**What to do**. Give back all of the data unchanged. Keep every word as it is.
-------- Data shown --------
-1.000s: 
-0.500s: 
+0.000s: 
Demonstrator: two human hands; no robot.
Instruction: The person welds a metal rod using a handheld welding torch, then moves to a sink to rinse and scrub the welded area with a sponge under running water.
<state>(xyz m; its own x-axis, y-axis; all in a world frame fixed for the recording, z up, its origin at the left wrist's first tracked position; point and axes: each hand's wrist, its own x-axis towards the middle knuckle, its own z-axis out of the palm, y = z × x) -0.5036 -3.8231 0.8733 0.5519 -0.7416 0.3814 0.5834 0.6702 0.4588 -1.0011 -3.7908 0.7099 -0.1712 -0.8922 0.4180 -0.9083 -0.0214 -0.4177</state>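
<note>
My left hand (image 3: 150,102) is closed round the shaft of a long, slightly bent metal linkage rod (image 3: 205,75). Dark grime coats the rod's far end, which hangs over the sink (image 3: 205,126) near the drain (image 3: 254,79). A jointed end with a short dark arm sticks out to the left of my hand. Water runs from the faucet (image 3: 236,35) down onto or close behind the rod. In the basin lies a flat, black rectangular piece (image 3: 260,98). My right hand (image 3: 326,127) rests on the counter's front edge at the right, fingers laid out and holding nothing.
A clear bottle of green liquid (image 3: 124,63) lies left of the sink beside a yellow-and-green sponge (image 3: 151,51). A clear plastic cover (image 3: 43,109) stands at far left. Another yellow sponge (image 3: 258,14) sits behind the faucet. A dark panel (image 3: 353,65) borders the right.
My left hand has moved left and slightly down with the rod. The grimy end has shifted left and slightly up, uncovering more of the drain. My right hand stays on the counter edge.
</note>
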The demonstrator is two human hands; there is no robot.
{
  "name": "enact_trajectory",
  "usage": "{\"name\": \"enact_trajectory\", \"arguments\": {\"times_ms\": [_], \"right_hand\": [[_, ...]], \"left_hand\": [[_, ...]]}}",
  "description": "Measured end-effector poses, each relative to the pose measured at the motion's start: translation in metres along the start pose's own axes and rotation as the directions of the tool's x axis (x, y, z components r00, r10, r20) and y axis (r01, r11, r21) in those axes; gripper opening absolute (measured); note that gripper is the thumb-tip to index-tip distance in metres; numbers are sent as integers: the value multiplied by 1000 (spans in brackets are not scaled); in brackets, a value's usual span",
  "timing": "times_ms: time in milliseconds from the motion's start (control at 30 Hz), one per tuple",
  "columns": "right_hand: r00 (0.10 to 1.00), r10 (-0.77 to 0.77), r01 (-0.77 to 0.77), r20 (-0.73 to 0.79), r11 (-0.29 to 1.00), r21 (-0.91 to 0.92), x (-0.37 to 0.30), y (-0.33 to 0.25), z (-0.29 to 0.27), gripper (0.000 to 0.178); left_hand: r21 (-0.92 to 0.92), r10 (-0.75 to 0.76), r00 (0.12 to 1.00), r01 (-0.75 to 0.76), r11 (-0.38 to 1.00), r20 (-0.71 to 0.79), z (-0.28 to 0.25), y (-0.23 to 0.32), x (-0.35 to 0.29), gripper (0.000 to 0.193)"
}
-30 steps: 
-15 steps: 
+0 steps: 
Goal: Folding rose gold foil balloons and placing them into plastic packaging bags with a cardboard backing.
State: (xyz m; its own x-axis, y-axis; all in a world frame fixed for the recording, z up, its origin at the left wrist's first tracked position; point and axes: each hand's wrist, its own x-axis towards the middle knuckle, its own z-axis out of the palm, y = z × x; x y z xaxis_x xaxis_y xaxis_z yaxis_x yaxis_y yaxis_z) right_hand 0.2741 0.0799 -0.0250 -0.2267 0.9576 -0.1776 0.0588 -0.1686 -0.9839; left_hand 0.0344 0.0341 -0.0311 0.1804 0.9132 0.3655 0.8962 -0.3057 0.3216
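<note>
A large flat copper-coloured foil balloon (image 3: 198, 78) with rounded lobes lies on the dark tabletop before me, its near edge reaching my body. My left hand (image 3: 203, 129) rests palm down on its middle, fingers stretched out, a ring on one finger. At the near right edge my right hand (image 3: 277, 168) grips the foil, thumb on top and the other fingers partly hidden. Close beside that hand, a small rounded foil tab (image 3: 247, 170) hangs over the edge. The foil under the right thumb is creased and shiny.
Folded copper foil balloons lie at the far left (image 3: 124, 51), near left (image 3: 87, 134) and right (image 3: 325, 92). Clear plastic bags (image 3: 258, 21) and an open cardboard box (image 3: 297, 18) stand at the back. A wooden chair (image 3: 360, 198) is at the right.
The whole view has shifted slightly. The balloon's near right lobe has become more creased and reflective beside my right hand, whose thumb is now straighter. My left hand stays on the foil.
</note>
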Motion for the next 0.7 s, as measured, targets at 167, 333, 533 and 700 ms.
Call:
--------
**Task output**.
-1.000s: 
-0.500s: 
+0.000s: 
Demonstrator: two human hands; no robot.
Instruction: The person welds a metal rod using a handheld welding torch, then moves to a sink to rinse and scrub the welded area with a sponge under running water.
<state>(xyz m; its own x-axis, y-axis; all in a world frame fixed for the recording, z up, its origin at the left wrist's first tracked position; point and axes: each hand's wrist, its own x-axis towards the middle knuckle, its own z-axis out of the palm, y = z × x) -0.5036 -3.8231 0.8733 0.5519 -0.7416 0.3814 0.5834 0.6702 0.4588 -1.0011 -3.7908 0.7099 -0.1712 -0.8922 0.4180 -0.9083 -0.0214 -0.4177</state>
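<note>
My left hand (image 3: 150,102) is closed round the shaft of a long, slightly bent metal linkage rod (image 3: 205,75). Dark grime coats the rod's far end, which hangs over the sink (image 3: 205,126) near the drain (image 3: 254,79). A jointed end with a short dark arm sticks out to the left of my hand. Water runs from the faucet (image 3: 236,35) down onto or close behind the rod. In the basin lies a flat, black rectangular piece (image 3: 260,98). My right hand (image 3: 326,127) rests on the counter's front edge at the right, fingers laid out and holding nothing.
A clear bottle of green liquid (image 3: 124,63) lies left of the sink beside a yellow-and-green sponge (image 3: 151,51). A clear plastic cover (image 3: 43,109) stands at far left. Another yellow sponge (image 3: 258,14) sits behind the faucet. A dark panel (image 3: 353,65) borders the right.
My left hand has moved left and slightly down with the rod. The grimy end has shifted left and slightly up, uncovering more of the drain. My right hand stays on the counter edge.
</note>
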The demonstrator is two human hands; there is no robot.
{
  "name": "enact_trajectory",
  "usage": "{\"name\": \"enact_trajectory\", \"arguments\": {\"times_ms\": [_], \"right_hand\": [[_, ...]], \"left_hand\": [[_, ...]]}}",
  "description": "Measured end-effector poses, each relative to the pose measured at the motion's start: translation in metres along the start pose's own axes and rotation as the directions of the tool's x axis (x, y, z components r00, r10, r20) and y axis (r01, r11, r21) in those axes; gripper opening absolute (measured); note that gripper is the thumb-tip to index-tip distance in metres; numbers are sent as integers: the value multiplied by 1000 (spans in brackets are not scaled); in brackets, a value's usual span",
  "timing": "times_ms: time in milliseconds from the motion's start (control at 30 Hz), one per tuple",
  "columns": "right_hand: r00 (0.10 to 1.00), r10 (-0.77 to 0.77), r01 (-0.77 to 0.77), r20 (-0.73 to 0.79), r11 (-0.29 to 1.00), r21 (-0.91 to 0.92), x (-0.37 to 0.30), y (-0.33 to 0.25), z (-0.29 to 0.27), gripper (0.000 to 0.178); left_hand: r21 (-0.92 to 0.92), r10 (-0.75 to 0.76), r00 (0.12 to 1.00), r01 (-0.75 to 0.76), r11 (-0.38 to 1.00), r20 (-0.71 to 0.79), z (-0.28 to 0.25), y (-0.23 to 0.32), x (-0.35 to 0.29), gripper (0.000 to 0.193)"
}
-30 steps: 
-15 steps: 
+0 steps: 
Goal: Folding rose gold foil balloons and placing them into plastic packaging bags with a cardboard backing.
State: (xyz m; its own x-axis, y-axis; all in a world frame fixed for the recording, z up, its origin at the left wrist's first tracked position; point and axes: each hand's wrist, its own x-axis towards the middle knuckle, its own z-axis out of the palm, y = z × x; x y z xaxis_x xaxis_y xaxis_z yaxis_x yaxis_y yaxis_z) right_hand 0.2741 0.0799 -0.0250 -0.2267 0.9576 -0.1776 0.0588 -0.1686 -0.9839; left_hand 0.0344 0.0341 -0.0311 0.1804 0.9132 0.3655 0.8962 -0.3057 0.3216
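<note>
A large flat copper-coloured foil balloon (image 3: 198, 78) with rounded lobes lies on the dark tabletop before me, its near edge reaching my body. My left hand (image 3: 203, 129) rests palm down on its middle, fingers stretched out, a ring on one finger. At the near right edge my right hand (image 3: 277, 168) grips the foil, thumb on top and the other fingers partly hidden. Close beside that hand, a small rounded foil tab (image 3: 247, 170) hangs over the edge. The foil under the right thumb is creased and shiny.
Folded copper foil balloons lie at the far left (image 3: 124, 51), near left (image 3: 87, 134) and right (image 3: 325, 92). Clear plastic bags (image 3: 258, 21) and an open cardboard box (image 3: 297, 18) stand at the back. A wooden chair (image 3: 360, 198) is at the right.
The whole view has shifted slightly. The balloon's near right lobe has become more creased and reflective beside my right hand, whose thumb is now straighter. My left hand stays on the foil.
</note>
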Motion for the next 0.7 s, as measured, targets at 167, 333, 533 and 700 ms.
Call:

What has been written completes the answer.